WORK TO COMPLETE: Extract each line from the entries below that has the string "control" in it.

──────

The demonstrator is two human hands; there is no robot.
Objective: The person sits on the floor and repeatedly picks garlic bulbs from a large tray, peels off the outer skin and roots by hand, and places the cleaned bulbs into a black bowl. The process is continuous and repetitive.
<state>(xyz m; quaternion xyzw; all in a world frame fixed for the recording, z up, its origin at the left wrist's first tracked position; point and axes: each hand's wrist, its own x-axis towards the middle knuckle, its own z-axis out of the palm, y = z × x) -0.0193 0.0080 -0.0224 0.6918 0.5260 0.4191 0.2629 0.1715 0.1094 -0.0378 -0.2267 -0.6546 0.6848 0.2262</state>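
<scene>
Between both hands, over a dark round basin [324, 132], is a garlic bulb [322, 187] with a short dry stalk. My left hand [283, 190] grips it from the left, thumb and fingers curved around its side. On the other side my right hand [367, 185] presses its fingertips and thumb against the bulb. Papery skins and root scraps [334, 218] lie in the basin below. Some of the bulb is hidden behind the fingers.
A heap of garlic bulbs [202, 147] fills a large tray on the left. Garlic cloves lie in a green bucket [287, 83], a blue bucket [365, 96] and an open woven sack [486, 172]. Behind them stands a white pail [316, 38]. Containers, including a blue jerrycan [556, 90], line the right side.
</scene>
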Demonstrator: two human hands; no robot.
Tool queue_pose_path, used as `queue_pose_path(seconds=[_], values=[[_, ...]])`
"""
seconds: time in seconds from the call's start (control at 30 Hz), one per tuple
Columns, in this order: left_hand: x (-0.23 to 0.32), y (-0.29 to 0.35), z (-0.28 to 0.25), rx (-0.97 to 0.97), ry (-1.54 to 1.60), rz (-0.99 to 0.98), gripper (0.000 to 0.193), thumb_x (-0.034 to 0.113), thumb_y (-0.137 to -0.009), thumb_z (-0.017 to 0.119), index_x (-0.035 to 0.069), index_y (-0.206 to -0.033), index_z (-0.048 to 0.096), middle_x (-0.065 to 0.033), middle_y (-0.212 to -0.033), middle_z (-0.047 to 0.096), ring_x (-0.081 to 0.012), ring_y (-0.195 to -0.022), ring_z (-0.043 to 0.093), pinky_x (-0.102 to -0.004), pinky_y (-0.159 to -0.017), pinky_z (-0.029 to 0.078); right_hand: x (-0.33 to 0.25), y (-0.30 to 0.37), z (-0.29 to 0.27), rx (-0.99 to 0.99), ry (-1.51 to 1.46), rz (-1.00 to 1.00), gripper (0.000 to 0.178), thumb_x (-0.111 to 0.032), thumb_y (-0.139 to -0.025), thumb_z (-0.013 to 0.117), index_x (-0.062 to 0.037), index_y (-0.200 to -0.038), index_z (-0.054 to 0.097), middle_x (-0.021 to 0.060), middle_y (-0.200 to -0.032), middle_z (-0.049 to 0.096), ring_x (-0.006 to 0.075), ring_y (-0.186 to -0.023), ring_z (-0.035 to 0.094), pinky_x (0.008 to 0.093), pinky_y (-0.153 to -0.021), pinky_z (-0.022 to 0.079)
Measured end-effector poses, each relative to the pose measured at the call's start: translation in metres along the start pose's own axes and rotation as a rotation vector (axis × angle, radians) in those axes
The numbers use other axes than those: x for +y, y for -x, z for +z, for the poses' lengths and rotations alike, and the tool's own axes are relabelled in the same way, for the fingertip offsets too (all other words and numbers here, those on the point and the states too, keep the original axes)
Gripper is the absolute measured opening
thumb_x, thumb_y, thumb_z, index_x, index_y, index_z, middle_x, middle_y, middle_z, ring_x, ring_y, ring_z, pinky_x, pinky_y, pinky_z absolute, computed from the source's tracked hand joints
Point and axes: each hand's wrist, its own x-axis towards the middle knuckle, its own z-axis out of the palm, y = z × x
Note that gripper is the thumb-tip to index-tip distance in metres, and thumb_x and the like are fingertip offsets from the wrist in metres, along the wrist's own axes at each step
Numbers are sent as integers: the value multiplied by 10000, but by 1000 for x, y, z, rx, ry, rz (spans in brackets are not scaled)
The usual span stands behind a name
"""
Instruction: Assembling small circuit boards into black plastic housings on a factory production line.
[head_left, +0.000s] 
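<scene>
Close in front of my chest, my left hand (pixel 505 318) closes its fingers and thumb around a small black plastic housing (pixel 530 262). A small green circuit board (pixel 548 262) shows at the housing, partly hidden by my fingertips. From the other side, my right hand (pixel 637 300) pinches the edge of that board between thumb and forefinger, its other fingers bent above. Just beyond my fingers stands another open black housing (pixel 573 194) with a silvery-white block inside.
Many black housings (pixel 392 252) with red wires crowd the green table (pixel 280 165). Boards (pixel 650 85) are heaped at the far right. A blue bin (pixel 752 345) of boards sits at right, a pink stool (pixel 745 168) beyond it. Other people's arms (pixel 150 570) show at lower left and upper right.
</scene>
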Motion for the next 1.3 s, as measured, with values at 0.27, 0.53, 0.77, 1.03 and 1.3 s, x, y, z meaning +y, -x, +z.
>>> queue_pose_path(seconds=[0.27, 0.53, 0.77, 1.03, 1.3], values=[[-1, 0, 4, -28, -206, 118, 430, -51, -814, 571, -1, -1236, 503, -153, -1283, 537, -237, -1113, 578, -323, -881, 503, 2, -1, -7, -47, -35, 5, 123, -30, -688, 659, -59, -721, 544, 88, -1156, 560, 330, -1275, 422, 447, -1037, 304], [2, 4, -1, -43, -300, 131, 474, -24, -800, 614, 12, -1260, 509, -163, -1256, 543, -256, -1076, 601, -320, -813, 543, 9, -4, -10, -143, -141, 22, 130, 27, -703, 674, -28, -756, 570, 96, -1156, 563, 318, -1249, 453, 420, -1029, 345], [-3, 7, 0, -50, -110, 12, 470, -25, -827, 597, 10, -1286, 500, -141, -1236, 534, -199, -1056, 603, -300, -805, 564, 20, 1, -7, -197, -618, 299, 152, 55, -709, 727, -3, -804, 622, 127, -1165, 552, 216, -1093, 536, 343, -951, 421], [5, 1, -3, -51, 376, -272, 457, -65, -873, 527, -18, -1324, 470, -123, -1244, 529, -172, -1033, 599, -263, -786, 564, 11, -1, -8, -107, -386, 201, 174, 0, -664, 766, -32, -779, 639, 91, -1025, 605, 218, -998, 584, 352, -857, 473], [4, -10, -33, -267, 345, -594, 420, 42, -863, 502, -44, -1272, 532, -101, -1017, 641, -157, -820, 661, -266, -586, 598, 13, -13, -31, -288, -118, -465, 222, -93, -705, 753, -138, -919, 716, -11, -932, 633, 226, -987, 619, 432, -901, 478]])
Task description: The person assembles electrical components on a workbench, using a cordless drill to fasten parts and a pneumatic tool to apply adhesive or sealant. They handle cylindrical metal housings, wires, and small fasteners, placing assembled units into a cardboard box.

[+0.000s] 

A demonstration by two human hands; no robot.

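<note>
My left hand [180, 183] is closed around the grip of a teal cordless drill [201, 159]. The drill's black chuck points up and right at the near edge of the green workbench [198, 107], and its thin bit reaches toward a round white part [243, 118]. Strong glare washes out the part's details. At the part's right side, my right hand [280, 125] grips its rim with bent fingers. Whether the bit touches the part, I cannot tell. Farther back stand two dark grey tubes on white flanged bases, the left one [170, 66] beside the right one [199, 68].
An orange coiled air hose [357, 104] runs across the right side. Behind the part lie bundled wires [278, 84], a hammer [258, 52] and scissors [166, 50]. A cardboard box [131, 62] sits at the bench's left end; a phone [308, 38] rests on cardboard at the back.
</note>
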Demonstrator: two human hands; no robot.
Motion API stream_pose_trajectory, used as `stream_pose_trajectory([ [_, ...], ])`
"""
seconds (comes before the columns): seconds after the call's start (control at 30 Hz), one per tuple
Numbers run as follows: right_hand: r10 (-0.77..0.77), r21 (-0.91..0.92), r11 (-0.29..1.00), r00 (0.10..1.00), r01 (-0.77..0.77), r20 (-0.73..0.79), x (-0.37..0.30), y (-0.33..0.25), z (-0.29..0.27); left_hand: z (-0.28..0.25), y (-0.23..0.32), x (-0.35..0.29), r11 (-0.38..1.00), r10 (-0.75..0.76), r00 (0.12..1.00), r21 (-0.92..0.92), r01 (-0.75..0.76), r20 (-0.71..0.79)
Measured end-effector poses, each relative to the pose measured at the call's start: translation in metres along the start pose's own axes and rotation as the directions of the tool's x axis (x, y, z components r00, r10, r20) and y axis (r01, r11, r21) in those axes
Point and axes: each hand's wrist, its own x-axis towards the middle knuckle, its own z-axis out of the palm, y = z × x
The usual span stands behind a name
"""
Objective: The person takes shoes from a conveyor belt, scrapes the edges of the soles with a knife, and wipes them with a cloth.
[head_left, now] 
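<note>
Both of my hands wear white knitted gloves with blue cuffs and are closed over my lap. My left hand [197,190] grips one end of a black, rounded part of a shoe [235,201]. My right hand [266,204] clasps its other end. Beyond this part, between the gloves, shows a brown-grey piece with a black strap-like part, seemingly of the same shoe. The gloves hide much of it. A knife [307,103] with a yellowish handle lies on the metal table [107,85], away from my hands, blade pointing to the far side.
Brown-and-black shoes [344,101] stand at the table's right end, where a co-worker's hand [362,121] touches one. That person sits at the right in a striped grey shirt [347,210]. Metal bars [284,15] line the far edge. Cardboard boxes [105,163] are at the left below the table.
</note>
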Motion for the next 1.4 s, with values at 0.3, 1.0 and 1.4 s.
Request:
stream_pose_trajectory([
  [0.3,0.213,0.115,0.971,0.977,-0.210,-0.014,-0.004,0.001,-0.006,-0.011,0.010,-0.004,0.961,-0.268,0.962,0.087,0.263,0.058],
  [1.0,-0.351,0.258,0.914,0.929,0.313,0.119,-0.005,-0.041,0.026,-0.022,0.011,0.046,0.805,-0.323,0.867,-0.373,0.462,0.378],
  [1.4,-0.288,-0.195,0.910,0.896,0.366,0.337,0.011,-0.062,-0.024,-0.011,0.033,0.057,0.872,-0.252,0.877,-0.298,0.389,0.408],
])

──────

OUTPUT OF THE EXERCISE:
seconds: time in seconds from the call's start (control at 30 Hz), one per tuple
seconds (comes before the columns): seconds after the call's start (control at 30 Hz), one per tuple

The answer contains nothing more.